- _PROBLEM REQUIREMENTS_:
From the first line to the last, print the data exactly as written.

- _INFORMATION PROVIDED_:
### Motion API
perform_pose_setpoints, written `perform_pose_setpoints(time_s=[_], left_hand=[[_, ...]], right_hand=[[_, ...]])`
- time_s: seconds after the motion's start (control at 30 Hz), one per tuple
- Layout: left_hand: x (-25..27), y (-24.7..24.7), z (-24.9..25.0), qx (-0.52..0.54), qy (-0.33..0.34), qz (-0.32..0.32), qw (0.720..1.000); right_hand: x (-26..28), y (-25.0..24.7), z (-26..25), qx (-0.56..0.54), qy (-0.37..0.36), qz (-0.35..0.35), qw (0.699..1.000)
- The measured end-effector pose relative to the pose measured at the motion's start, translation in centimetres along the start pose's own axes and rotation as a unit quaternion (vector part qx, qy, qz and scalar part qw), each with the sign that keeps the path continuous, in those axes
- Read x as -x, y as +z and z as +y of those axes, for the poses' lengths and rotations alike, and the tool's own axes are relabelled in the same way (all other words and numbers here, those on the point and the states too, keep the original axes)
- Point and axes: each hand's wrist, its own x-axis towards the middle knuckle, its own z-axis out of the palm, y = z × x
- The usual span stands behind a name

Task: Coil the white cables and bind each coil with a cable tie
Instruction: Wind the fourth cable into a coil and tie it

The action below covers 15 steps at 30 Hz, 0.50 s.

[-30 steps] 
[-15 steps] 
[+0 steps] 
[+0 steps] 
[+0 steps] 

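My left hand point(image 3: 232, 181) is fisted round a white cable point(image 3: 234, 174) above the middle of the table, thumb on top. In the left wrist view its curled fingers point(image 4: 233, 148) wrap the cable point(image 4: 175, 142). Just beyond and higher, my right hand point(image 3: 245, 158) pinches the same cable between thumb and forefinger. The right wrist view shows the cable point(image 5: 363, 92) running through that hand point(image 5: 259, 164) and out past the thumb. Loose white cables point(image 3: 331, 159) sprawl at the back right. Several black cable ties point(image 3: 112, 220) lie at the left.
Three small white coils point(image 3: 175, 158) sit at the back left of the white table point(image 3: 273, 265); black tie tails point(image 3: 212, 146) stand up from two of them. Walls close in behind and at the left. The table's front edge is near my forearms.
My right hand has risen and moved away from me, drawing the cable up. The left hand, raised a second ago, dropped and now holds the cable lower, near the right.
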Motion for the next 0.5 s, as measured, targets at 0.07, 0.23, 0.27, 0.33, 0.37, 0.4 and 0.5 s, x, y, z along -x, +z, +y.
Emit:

- _SOLUTION_:
### Motion API
perform_pose_setpoints, written `perform_pose_setpoints(time_s=[_], left_hand=[[_, ...]], right_hand=[[_, ...]])`
- time_s: seconds after the motion's start (control at 30 Hz), one per tuple
- Layout: left_hand: x (-25..27), y (-24.7..24.7), z (-24.9..25.0), qx (-0.52..0.54), qy (-0.33..0.34), qz (-0.32..0.32), qw (0.720..1.000); right_hand: x (-26..28), y (-25.0..24.7), z (-26..25), qx (-0.56..0.54), qy (-0.37..0.36), qz (-0.35..0.35), qw (0.699..1.000)
- The measured end-effector pose relative to the pose measured at the motion's start, translation in centimetres along the start pose's own axes and rotation as a unit quaternion (vector part qx, qy, qz and scalar part qw), each with the sign that keeps the path continuous, in those axes
- Read x as -x, y as +z and z as +y of those axes, for the poses' lengths and rotations alike, and the tool's own axes are relabelled in the same way (all other words and numbers here, those on the point and the states too, keep the original axes)
- Point and axes: each hand's wrist, its own x-axis towards the middle knuckle, its own z-axis out of the palm, y = z × x
- The usual span stands behind a name

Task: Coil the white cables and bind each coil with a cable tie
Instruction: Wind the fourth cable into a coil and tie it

The action below covers 15 steps at 30 Hz, 0.50 s.

[-30 steps] 
[-15 steps] 
[+0 steps] 
[+0 steps] 
[+0 steps] 

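My left hand point(image 3: 232, 181) is fisted round a white cable point(image 3: 234, 174) above the middle of the table, thumb on top. In the left wrist view its curled fingers point(image 4: 233, 148) wrap the cable point(image 4: 175, 142). Just beyond and higher, my right hand point(image 3: 245, 158) pinches the same cable between thumb and forefinger. The right wrist view shows the cable point(image 5: 363, 92) running through that hand point(image 5: 259, 164) and out past the thumb. Loose white cables point(image 3: 331, 159) sprawl at the back right. Several black cable ties point(image 3: 112, 220) lie at the left.
Three small white coils point(image 3: 175, 158) sit at the back left of the white table point(image 3: 273, 265); black tie tails point(image 3: 212, 146) stand up from two of them. Walls close in behind and at the left. The table's front edge is near my forearms.
My right hand has risen and moved away from me, drawing the cable up. The left hand, raised a second ago, dropped and now holds the cable lower, near the right.
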Motion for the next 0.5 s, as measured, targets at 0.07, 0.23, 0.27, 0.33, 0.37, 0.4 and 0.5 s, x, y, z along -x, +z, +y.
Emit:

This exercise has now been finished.